_Task instructions:_ Images are to be excluded, and the rest of the data repeated exactly.

_Available data:_
####################

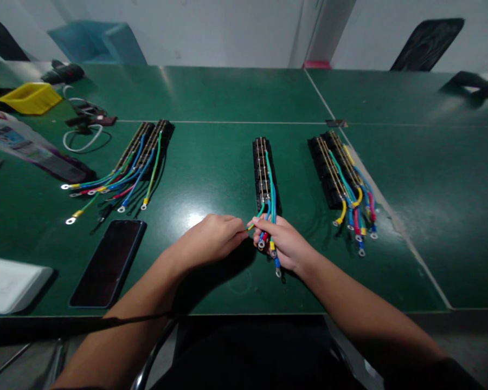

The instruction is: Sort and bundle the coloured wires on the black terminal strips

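In the middle of the green table a black terminal strip [262, 168] with brass-coloured rails lies lengthwise away from me. Green and blue wires [273, 197] run from it towards me, ending in ring lugs with coloured sleeves. My right hand [287, 241] is closed around this bundle just below the strip's near end. Beside it on the left, my left hand [222, 235] pinches the end of a green-yellow wire [251, 227]; its fingertips cover the lug end. Part of the bundle is hidden by the right hand's fingers.
Wired terminal strips lie to the left [161, 130] and right [329, 168]. A phone [108, 264], a white box [14, 284], a lying bottle [32, 146], a yellow bin [31, 98] and a white cable [83, 149] occupy the left side. The table's near edge is close to my body.
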`<action>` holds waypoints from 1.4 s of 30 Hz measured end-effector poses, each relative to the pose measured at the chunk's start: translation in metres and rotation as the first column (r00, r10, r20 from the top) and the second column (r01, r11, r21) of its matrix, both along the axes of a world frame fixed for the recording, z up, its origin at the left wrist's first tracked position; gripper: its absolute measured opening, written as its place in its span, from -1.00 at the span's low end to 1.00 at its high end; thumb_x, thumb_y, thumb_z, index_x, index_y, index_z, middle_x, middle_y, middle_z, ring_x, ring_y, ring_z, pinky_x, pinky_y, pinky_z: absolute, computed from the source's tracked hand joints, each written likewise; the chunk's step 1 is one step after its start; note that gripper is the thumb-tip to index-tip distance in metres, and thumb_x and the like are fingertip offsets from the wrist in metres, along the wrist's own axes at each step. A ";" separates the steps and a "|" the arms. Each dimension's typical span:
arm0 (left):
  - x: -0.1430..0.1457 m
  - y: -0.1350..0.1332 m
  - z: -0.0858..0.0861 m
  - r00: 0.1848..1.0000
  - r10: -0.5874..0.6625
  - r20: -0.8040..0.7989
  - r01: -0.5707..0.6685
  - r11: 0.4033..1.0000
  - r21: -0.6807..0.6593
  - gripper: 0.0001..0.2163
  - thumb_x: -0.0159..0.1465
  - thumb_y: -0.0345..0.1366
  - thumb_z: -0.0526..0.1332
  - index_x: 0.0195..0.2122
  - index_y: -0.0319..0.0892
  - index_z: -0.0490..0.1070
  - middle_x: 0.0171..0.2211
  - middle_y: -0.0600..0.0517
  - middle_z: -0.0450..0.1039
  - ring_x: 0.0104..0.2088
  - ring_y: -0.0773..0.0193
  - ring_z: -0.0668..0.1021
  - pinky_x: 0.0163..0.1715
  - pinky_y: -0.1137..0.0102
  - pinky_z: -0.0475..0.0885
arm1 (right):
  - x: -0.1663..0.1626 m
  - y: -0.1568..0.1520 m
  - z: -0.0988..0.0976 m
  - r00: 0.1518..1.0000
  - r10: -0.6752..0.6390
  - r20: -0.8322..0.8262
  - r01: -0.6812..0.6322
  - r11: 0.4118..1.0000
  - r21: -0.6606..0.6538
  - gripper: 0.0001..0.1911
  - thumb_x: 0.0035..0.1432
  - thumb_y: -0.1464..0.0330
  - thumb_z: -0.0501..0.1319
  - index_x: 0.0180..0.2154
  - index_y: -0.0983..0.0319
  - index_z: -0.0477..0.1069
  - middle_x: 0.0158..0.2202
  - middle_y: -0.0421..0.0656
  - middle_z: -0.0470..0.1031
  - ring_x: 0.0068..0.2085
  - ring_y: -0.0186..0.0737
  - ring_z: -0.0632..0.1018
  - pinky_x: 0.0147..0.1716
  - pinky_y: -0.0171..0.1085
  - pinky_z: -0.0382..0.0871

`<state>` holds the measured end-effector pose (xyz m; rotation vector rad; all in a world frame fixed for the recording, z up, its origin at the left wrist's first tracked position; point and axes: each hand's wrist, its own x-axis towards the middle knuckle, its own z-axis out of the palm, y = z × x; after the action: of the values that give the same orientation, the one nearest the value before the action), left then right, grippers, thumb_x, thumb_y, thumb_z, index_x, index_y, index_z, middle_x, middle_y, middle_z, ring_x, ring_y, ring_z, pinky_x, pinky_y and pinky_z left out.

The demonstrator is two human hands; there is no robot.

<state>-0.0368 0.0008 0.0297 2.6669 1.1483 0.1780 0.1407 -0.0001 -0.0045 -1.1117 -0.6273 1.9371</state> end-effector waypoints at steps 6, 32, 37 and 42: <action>-0.003 0.003 -0.005 0.998 -0.018 0.062 0.018 1.000 0.008 -0.83 0.29 -0.24 0.15 -0.37 -0.22 0.43 -0.50 0.06 0.43 -0.49 0.35 0.46 -0.49 0.48 0.22 | 0.001 0.001 -0.001 1.000 0.014 0.006 -0.014 1.000 0.007 -0.84 0.01 0.37 0.34 -0.43 0.32 0.40 -0.62 -0.27 0.35 -0.61 -0.45 0.40 -0.61 -0.44 0.30; -0.003 0.004 -0.007 0.992 -0.005 0.123 -0.001 0.999 0.045 -0.86 0.28 -0.31 0.09 -0.41 -0.21 0.32 -0.50 0.06 0.36 -0.49 0.36 0.40 -0.49 0.46 0.21 | 0.001 0.000 0.001 1.000 -0.013 0.004 0.013 0.999 -0.031 -0.86 0.08 0.37 0.29 -0.34 0.29 0.37 -0.57 -0.24 0.42 -0.57 -0.37 0.50 -0.61 -0.43 0.33; -0.005 0.005 -0.006 0.988 0.100 0.120 -0.110 0.990 0.083 -0.91 0.22 -0.30 0.13 -0.38 -0.20 0.32 -0.48 0.06 0.35 -0.46 0.32 0.40 -0.47 0.44 0.23 | 0.000 -0.001 0.000 0.999 -0.052 0.002 0.053 0.998 -0.018 -0.89 0.16 0.35 0.22 -0.32 0.25 0.32 -0.51 -0.17 0.48 -0.53 -0.30 0.54 -0.61 -0.39 0.37; -0.007 0.007 -0.006 0.978 0.168 0.125 -0.179 0.980 0.086 -0.88 0.25 -0.30 0.11 -0.32 -0.19 0.41 -0.42 0.02 0.37 -0.41 0.31 0.42 -0.41 0.42 0.27 | 0.005 0.001 0.000 0.999 -0.038 -0.011 0.038 0.999 -0.039 -0.88 0.16 0.35 0.23 -0.37 0.27 0.35 -0.49 -0.15 0.47 -0.48 -0.27 0.55 -0.56 -0.34 0.41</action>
<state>-0.0434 0.0075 0.0238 2.5951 1.3665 0.4257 0.1456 0.0005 -0.0040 -1.1277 -0.5610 1.9291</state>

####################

_Solution to this task:_
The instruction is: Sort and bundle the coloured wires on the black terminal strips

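In the middle of the green table a black terminal strip [262, 168] with brass-coloured rails lies lengthwise away from me. Green and blue wires [273, 197] run from it towards me, ending in ring lugs with coloured sleeves. My right hand [287, 241] is closed around this bundle just below the strip's near end. Beside it on the left, my left hand [222, 235] pinches the end of a green-yellow wire [251, 227]; its fingertips cover the lug end. Part of the bundle is hidden by the right hand's fingers.
Wired terminal strips lie to the left [161, 130] and right [329, 168]. A phone [108, 264], a white box [14, 284], a lying bottle [32, 146], a yellow bin [31, 98] and a white cable [83, 149] occupy the left side. The table's near edge is close to my body.
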`<action>` holds waypoints from 1.4 s of 30 Hz measured end-effector poses, each relative to the pose measured at the chunk's start: translation in metres and rotation as the first column (r00, r10, r20 from the top) and the second column (r01, r11, r21) of its matrix, both along the axes of a world frame fixed for the recording, z up, its origin at the left wrist's first tracked position; gripper: its absolute measured opening, written as its place in its span, from -1.00 at the span's low end to 1.00 at its high end; thumb_x, thumb_y, thumb_z, index_x, index_y, index_z, middle_x, middle_y, middle_z, ring_x, ring_y, ring_z, pinky_x, pinky_y, pinky_z: absolute, computed from the source's tracked hand joints, each written likewise; the chunk's step 1 is one step after its start; note that gripper is the thumb-tip to index-tip distance in metres, and thumb_x and the like are fingertip offsets from the wrist in metres, along the wrist's own axes at each step. A ";" separates the steps and a "|" the arms. Each dimension's typical span:
arm0 (left):
  - x: -0.1430..0.1457 m
  - y: -0.1350..0.1332 m
  - z: -0.0858..0.0861 m
  - r00: 0.1848..1.0000
  - r10: -0.5874..0.6625
  - r20: -0.8040..0.7989
  - r01: -0.5707..0.6685
  - r11: 0.4033..1.0000
  - r21: -0.6807..0.6593
  - gripper: 0.0001..0.2163
  - thumb_x: -0.0159..0.1465
  - thumb_y: -0.0345..0.1366
  - thumb_z: -0.0526..0.1332
  - index_x: 0.0195..0.2122
  - index_y: -0.0319..0.0892
  - index_z: -0.0490..0.1070
  - middle_x: 0.0171..0.2211
  - middle_y: -0.0600..0.0517
  - middle_z: -0.0450..0.1039
  - ring_x: 0.0104..0.2088
  - ring_y: -0.0773..0.0193
  - ring_z: -0.0668..0.1021
  - pinky_x: 0.0163..0.1715
  - pinky_y: -0.1137..0.0102
  - pinky_z: -0.0475..0.0885
arm1 (right):
  - x: -0.1663..0.1626 m
  - y: -0.1568..0.1520 m
  - z: -0.0988..0.0976 m
  - r00: 0.1518..1.0000
  - r10: -0.6752..0.6390
  - r20: -0.8322..0.8262
  - r01: -0.6812..0.6322
  - r11: 0.4118..1.0000
  - r21: -0.6606..0.6538
  - gripper: 0.0001..0.1911
  - thumb_x: 0.0035..0.1432
  - thumb_y: -0.1464..0.0330
  - thumb_z: -0.0501..0.1319
  - index_x: 0.0180..0.2154
  - index_y: -0.0983..0.0319
  - index_z: -0.0477..0.1069
  - middle_x: 0.0158..0.2202
  - middle_y: -0.0421..0.0656
  - middle_z: -0.0470..0.1031
  - ring_x: 0.0068..0.2085
  - ring_y: -0.0186..0.0737
  - ring_z: -0.0632..0.1018
  - pinky_x: 0.0147..0.1716
  - pinky_y: -0.0171..0.1085
  - pinky_z: -0.0382..0.0871

`<state>` holds the measured end-effector pose (xyz m; rotation vector rad; all in a world frame fixed for the recording, z up, its origin at the left wrist's first tracked position; point and axes: each hand's wrist, its own x-axis towards the middle knuckle, its own z-axis out of the palm, y = z × x; after the action: of the values that give the same orientation, the one nearest the value before the action), left then right, grippers, thumb_x, thumb_y, thumb_z, index_x, index_y, index_z, middle_x, middle_y, middle_z, ring_x, ring_y, ring_z, pinky_x, pinky_y and pinky_z left out.

The demonstrator is two human hands; there is no robot.

<state>-0.0368 0.0008 0.0297 2.6669 1.1483 0.1780 0.1407 -0.0001 -0.0045 -1.1117 -0.6273 1.9371</state> end-effector waypoints at steps 6, 32, 37 and 42: <action>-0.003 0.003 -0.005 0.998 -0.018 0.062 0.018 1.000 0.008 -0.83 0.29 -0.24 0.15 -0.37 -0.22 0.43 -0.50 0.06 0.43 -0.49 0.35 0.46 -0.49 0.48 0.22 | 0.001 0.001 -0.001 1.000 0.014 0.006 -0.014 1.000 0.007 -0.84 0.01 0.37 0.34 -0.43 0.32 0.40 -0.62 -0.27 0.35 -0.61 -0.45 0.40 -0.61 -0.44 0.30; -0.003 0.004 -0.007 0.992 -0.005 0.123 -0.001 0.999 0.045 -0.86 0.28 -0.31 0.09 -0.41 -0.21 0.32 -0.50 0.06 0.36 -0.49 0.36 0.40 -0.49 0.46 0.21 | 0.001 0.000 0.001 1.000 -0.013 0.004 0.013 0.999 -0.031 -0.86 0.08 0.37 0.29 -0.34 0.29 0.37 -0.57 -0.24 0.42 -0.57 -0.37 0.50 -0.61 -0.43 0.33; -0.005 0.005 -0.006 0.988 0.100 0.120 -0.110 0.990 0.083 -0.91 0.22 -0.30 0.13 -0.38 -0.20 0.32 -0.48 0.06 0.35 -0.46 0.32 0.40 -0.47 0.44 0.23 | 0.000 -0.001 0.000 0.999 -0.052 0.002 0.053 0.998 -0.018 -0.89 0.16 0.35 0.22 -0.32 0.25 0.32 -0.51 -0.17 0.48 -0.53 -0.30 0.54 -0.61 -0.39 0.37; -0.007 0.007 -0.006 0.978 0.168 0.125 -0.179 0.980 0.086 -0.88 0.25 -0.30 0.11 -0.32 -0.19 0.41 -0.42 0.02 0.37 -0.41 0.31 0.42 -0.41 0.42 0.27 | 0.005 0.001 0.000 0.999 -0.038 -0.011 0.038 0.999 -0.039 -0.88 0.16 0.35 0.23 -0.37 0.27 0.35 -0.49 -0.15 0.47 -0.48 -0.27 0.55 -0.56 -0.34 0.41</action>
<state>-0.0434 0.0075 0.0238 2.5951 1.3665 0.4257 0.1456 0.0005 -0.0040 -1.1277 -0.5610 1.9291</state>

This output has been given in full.